Este projeto acontece todas as sextas-feiras nos períodos da manhã e da tarde, na escola do bairro Vila Nova Alvorada, e aborda questões sobre a preservação do fruto Butia Catarinensis, também conhecido como butiá da praia, ameaçado de extinção em todo o estado. Este projeto visa mostrar aos alunos, as diversas formas de utilização das folhas secas e do suco deste fruto tão conhecido pelos litorâneos.

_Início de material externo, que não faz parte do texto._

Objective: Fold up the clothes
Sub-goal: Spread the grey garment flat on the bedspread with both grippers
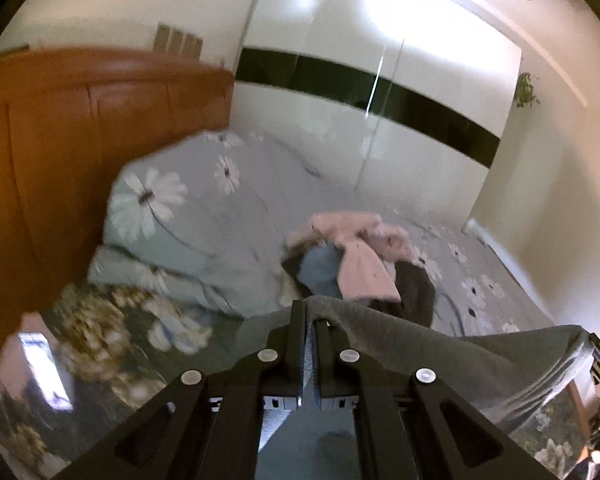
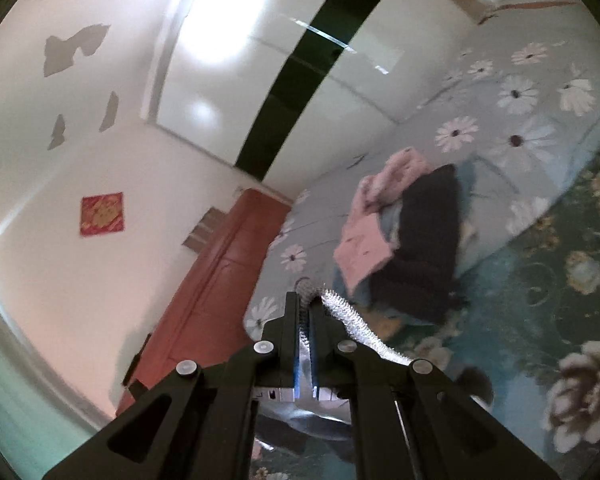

“Este projeto, que mostra aos alunos uma tradição praticada pelos mais antigos, é uma forma de manter a cultura do litoral catarinense viva, passando-a de geração para geração”, segundo a professora.
“As crianças são multiplicadoras deste processo histórico”, define Karina, “Elas começaram a contar, aos funcionários da escola, a história que estudamos. Isso é muito legal!”

Dedicada aos alunos, a professora buscou saber a história dos butiazais através das trançadeiras da região do Araçá e um artesão independente que produz objetos com as folhas secas da fruta. Este projeto, que surgiu através da SCPar Porto de Imbituba, recebe apoiadores e conhecedores da cultura do butiá, como a Sulgesso e um grupo de trançadeiras do projeto Costa Butiá.

Segundo a professora Karina, as folhas do butiá servem para fazer vários tipos de artesanatos. Através da trançagem, podem ser feitos chapéus, redes, cestos. E, ainda, miniaturas de barcos, móbiles de peixe, entre outros…

E, com isso, o projeto idealizado pela professora e pedagoga, faz com que os alunos exercitem o senso de responsabilidade perante o meio ambiente que os cercam. Afinal, as crianças são o futuro, não é mesmo?